Brava cai 4% um dia após oferta da Ecopetrol; Morgan rebaixa BRAV3 para neutra

As ações da Brava Energia (BRAV3) apresentam queda nesta sexta-feira (24), um dia após a Ecopetrol divulgar uma proposta para adquirir o controle da petroleira. A oferta não despertou entusiasmo no mercado, gerando incertezas sobre os termos da transação e sobre o futuro da companhia sob a direção da estatal colombiana. Às 11h05, os papéis estavam em baixa de 4,31%, cotados a R$ 19,30.

O Morgan Stanley rebaixou sua recomendação para a Brava, passando de “overweight” para “equal-weight”, refletindo preocupações técnicas relacionadas à oferta de R$ 23 por ação. Segundo a análise do banco, esse valor deve atuar como um “teto” no curto prazo, restringindo o potencial de valorização dos ativos da empresa. O preço-alvo foi ajustado de R$ 28 para R$ 23, uma vez que se espera que os investidores não atribuam uma avaliação superior ao preço da proposta, dada a participação minoritária remanescente.

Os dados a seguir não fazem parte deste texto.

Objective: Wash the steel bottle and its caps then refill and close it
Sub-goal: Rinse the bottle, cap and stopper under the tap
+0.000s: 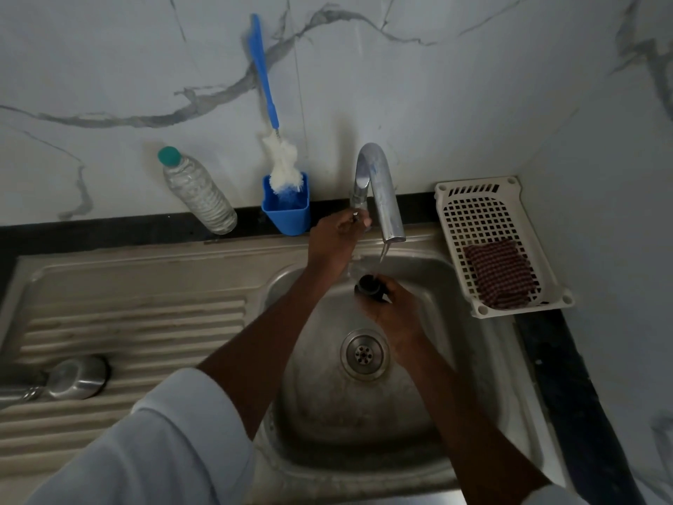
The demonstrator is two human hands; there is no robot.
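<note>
The step in hand looks like rinsing 1 of the caps. The right hand holds a small dark inner cap over the sink, just under the spout of the steel tap, where a thin stream of water runs down. Its fingers are curled closed around the cap from below and the side, so the cap's open end faces up toward the water.

The left hand reaches up to the tap lever at the left of the spout. Its fingers are pinched shut on the lever; whether it is opening or closing the flow, I cannot tell.

The steel bottle lies on its side on the ribbed drainboard, well apart from the hands at the far left, only partly in view. A steel outer cap sits just beside its neck. A bottle brush stands in a blue holder against the wall, next to a clear plastic bottle. A checked cloth lies in a white basket on the table at the right.

In my judgement the task is early: only this cap is under water. The next move calls for turning the cap under the stream so water reaches inside, then setting it down and taking up the steel cap or the bottle, for which the brush is within reach.
</note>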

Além disso, o banco destacou a limitada possibilidade de sinergias e melhorias operacionais sob a nova estrutura proposta. Embora mantenha uma perspectiva favorável em relação aos ativos da Brava, o Morgan Stanley aplicou um desconto de 18% sobre o valor justo anterior, alinhando sua nova estimativa ao preço da oferta. Outro ponto relevante é a dúvida em torno do tag along, que é o direito dos acionistas minoritários de vender suas ações nas mesmas condições dos controladores em casos de mudança de controle.

O banco esclareceu que não haveria garantia de que o mecanismo do tag along seria integralmente estendido aos minoritários, devido à ausência de um controlador definido na Brava. Nesse contexto, a Ecopetrol se tornaria o novo controlador, o que pode dar origem a disputas, com acionistas minoritários possivelmente buscando a intervenção do regulador brasileiro.